— EXERCISE INSTRUCTIONS —
Keep to one stretch of the data below, the lines from the one with "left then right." up to and including the one with "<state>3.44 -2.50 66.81", and return that stretch exactly.
┄┄┄┄┄┄┄┄┄┄
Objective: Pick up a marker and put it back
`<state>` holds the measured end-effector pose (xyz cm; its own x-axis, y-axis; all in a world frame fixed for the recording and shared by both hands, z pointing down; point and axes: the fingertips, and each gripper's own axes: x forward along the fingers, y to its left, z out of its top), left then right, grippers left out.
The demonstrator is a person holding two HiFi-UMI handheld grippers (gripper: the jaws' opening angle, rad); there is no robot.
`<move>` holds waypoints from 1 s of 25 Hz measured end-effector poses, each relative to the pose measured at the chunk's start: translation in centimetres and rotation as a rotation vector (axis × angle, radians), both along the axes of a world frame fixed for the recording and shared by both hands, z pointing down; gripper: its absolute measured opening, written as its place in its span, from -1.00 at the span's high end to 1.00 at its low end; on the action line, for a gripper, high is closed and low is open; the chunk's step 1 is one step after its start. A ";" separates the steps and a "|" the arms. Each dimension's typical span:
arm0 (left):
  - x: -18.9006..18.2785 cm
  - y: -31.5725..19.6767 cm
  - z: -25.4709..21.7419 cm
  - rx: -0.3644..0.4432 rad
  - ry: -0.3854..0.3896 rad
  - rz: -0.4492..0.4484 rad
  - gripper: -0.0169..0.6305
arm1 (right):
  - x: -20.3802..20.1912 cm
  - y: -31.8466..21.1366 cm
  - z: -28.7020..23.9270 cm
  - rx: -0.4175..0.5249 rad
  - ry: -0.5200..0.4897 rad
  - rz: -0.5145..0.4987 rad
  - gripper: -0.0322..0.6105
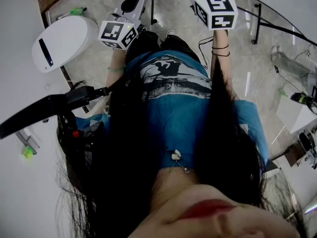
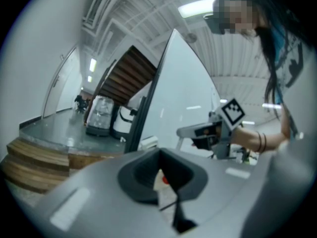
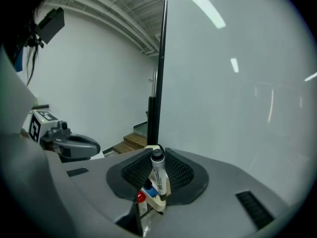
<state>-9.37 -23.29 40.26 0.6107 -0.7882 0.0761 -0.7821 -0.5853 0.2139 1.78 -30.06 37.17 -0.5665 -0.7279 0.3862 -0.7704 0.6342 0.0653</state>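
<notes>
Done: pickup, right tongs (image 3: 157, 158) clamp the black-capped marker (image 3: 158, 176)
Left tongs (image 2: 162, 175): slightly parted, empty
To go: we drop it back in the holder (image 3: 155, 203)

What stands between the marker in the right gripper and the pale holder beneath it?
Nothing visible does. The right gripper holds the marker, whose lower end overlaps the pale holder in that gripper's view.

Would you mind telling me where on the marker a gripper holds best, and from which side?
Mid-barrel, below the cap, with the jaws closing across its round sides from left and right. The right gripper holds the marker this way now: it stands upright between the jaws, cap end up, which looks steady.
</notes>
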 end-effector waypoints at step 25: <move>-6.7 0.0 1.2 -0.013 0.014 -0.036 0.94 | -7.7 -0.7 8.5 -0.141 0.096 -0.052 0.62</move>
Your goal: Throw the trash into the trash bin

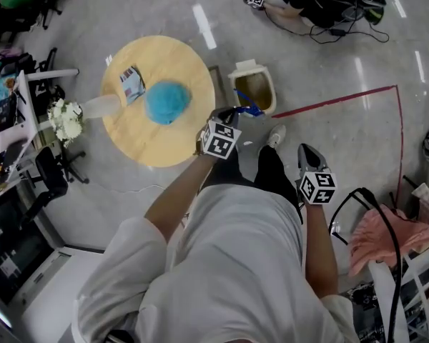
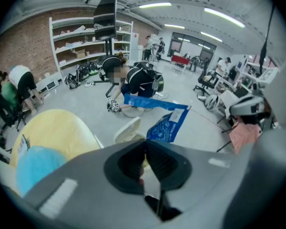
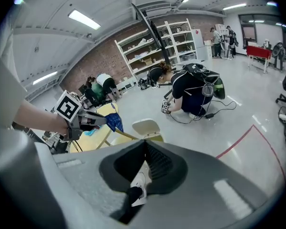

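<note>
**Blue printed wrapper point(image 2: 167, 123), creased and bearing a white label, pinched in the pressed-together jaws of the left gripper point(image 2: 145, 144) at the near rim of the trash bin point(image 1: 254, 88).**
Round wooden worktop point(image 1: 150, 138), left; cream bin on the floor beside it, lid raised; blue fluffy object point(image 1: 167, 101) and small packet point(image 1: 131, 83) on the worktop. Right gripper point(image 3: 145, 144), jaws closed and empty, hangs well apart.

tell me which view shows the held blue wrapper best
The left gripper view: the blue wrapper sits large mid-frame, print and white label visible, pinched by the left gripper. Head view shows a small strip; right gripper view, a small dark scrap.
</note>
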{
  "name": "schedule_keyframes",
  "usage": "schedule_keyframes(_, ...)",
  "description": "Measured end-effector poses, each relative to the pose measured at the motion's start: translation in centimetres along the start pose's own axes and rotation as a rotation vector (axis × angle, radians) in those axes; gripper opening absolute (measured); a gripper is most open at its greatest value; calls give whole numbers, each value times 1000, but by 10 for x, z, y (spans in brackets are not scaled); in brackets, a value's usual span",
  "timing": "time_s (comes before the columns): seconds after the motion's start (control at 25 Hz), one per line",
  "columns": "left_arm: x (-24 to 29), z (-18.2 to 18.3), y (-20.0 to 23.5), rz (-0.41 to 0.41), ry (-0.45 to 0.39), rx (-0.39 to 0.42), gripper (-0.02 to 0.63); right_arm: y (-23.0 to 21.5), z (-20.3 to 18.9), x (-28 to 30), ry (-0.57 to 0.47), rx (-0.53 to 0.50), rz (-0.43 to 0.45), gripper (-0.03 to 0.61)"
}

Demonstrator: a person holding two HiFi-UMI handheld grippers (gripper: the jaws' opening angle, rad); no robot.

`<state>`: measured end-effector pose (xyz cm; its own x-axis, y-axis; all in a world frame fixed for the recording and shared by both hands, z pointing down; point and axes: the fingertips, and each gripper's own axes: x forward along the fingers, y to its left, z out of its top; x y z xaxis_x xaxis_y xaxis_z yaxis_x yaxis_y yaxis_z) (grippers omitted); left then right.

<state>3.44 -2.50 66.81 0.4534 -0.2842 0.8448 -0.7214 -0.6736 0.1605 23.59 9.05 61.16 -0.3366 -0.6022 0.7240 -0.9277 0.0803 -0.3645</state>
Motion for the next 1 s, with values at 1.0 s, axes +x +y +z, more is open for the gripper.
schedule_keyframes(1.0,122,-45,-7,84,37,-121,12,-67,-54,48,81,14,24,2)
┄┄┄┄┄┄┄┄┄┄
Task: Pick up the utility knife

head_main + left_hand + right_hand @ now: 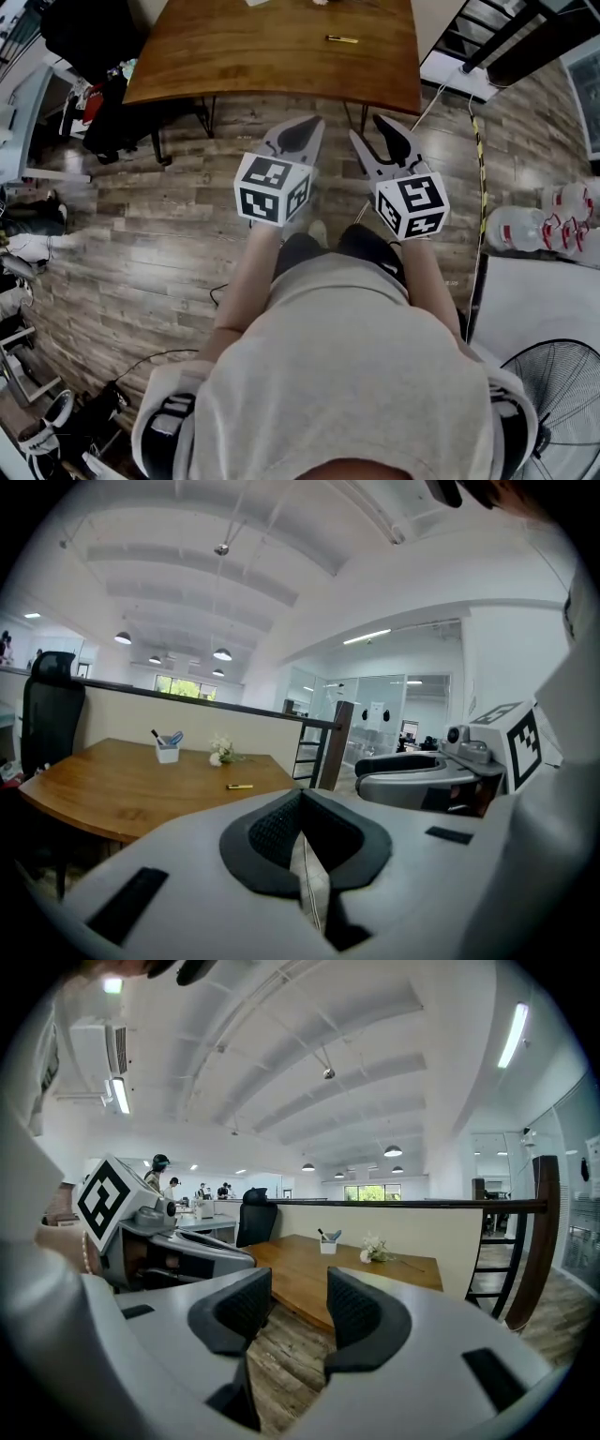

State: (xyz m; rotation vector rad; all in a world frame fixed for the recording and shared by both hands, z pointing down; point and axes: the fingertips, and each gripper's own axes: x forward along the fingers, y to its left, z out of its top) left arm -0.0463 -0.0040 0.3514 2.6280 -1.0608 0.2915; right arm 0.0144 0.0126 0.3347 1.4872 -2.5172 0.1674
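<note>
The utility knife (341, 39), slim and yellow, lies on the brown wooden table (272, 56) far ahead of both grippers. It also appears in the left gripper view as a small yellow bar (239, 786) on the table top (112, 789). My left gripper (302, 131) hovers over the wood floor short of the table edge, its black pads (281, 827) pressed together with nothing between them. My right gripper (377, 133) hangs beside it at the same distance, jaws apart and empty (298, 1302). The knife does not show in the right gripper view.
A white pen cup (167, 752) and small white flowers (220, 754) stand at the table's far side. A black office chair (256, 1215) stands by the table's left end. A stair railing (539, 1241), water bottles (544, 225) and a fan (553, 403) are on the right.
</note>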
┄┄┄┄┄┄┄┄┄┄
— SOLUTION FOR THIS PROBLEM —
`<state>`: measured end-effector pose (xyz cm; its own x-axis, y-axis; all in a world frame fixed for the recording and shared by both hands, z pointing down; point and axes: the fingertips, and each gripper's own axes: x forward along the fingers, y to its left, z out of its top; x y z xaxis_x xaxis_y xaxis_z yaxis_x yaxis_y yaxis_z) (grippers omitted); left then right.

<state>3.44 -2.50 66.81 0.4534 -0.2842 0.8448 -0.7214 -0.6736 0.1605 23.59 9.05 61.16 -0.3366 -0.6022 0.7240 -0.9277 0.0803 -0.3645</state>

For this exercise, nothing further remains.